* [What is needed] Exactly the lines from the one holding "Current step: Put" through the final line of the data are wanted, copied as written.
----
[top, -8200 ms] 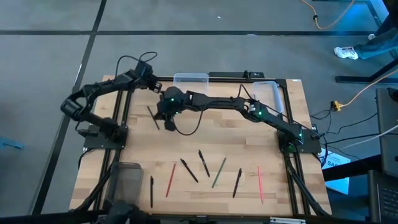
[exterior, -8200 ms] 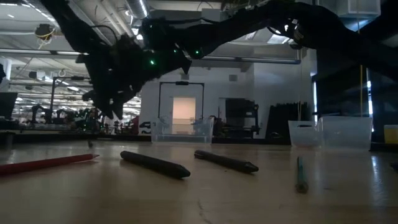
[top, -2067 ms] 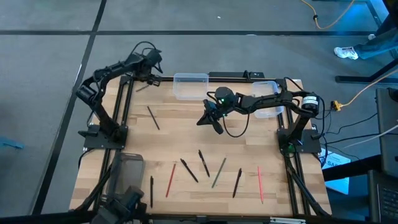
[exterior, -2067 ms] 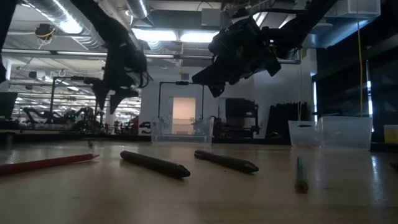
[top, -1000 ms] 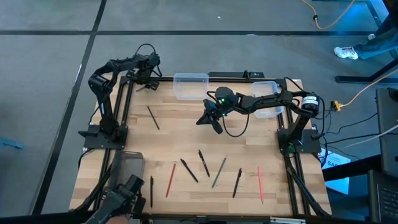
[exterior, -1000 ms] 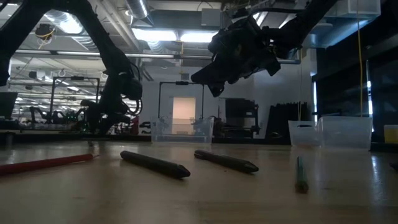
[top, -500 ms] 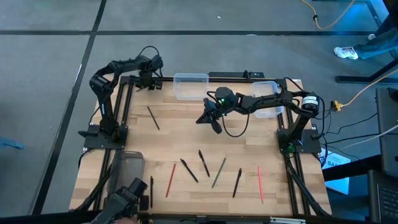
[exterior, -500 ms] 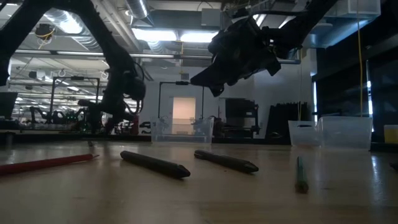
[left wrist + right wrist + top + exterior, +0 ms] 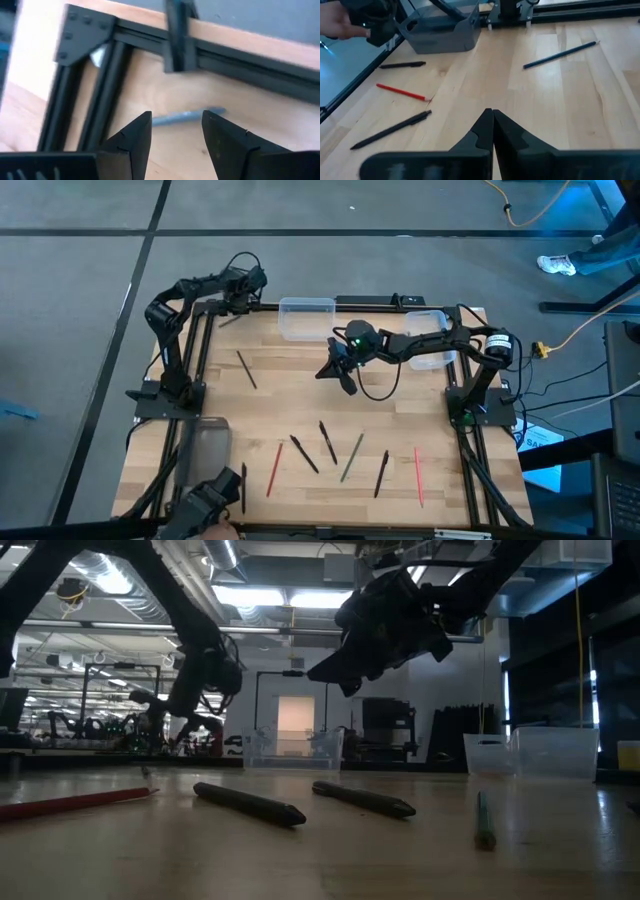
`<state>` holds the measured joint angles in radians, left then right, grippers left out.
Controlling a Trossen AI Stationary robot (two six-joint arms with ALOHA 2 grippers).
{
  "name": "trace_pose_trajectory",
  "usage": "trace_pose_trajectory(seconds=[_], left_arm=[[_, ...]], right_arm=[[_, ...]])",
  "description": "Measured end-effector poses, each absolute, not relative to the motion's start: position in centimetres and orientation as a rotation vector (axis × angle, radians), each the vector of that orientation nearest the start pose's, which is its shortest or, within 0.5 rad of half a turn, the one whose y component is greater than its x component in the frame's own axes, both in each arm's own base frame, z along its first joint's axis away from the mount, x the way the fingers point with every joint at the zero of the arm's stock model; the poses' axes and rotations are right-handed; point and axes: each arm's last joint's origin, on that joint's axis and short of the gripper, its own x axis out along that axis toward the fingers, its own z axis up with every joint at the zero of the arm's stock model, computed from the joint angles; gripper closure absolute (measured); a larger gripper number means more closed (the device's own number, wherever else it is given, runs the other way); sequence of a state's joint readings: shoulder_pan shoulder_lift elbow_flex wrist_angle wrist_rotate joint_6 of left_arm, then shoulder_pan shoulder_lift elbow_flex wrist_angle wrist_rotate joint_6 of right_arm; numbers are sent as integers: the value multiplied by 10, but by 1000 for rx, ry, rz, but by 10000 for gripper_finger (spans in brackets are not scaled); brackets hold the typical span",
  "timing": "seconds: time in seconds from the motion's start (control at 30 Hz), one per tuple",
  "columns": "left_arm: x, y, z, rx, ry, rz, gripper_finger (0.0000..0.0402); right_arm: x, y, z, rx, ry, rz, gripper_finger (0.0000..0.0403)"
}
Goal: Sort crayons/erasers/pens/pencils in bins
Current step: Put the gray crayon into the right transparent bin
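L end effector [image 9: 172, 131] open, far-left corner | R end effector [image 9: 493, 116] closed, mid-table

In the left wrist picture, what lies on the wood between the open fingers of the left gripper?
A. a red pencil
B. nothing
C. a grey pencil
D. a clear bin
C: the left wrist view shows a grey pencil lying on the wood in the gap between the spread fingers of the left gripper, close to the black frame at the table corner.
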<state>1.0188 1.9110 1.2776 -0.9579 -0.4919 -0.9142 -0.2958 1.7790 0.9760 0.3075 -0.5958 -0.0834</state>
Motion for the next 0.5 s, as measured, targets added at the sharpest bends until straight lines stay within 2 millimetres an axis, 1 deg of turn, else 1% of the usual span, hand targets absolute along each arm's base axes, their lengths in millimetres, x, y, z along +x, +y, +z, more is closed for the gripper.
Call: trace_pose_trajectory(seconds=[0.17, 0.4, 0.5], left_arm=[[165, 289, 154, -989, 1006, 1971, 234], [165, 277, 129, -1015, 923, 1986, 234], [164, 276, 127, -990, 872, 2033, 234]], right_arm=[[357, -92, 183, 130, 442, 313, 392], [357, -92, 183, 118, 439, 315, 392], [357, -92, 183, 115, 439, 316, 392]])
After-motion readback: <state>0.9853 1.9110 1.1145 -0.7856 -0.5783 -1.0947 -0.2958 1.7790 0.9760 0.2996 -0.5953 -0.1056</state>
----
* [Solution to the problem]
Current step: Put the gray crayon into the right transparent bin
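L end effector [image 9: 172, 131] open, far-left corner | R end effector [image 9: 493, 116] closed, mid-table

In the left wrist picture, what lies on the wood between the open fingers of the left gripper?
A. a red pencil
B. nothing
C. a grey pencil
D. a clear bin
C: the left wrist view shows a grey pencil lying on the wood in the gap between the spread fingers of the left gripper, close to the black frame at the table corner.
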<state>1.0188 1.9110 1.2776 -0.9579 -0.4919 -0.9142 -0.2958 1.7790 0.9760 0.3075 -0.5958 -0.0834</state>
Motion for the next 0.5 s, as measured, targets added at the sharpest bends until straight lines stay within 2 millimetres an axis, 1 deg of turn, else 1% of the usual span, hand targets absolute along each arm's base axes, their lengths in millimetres, x, y, z along +x, +y, +z, more is closed for the gripper.
Call: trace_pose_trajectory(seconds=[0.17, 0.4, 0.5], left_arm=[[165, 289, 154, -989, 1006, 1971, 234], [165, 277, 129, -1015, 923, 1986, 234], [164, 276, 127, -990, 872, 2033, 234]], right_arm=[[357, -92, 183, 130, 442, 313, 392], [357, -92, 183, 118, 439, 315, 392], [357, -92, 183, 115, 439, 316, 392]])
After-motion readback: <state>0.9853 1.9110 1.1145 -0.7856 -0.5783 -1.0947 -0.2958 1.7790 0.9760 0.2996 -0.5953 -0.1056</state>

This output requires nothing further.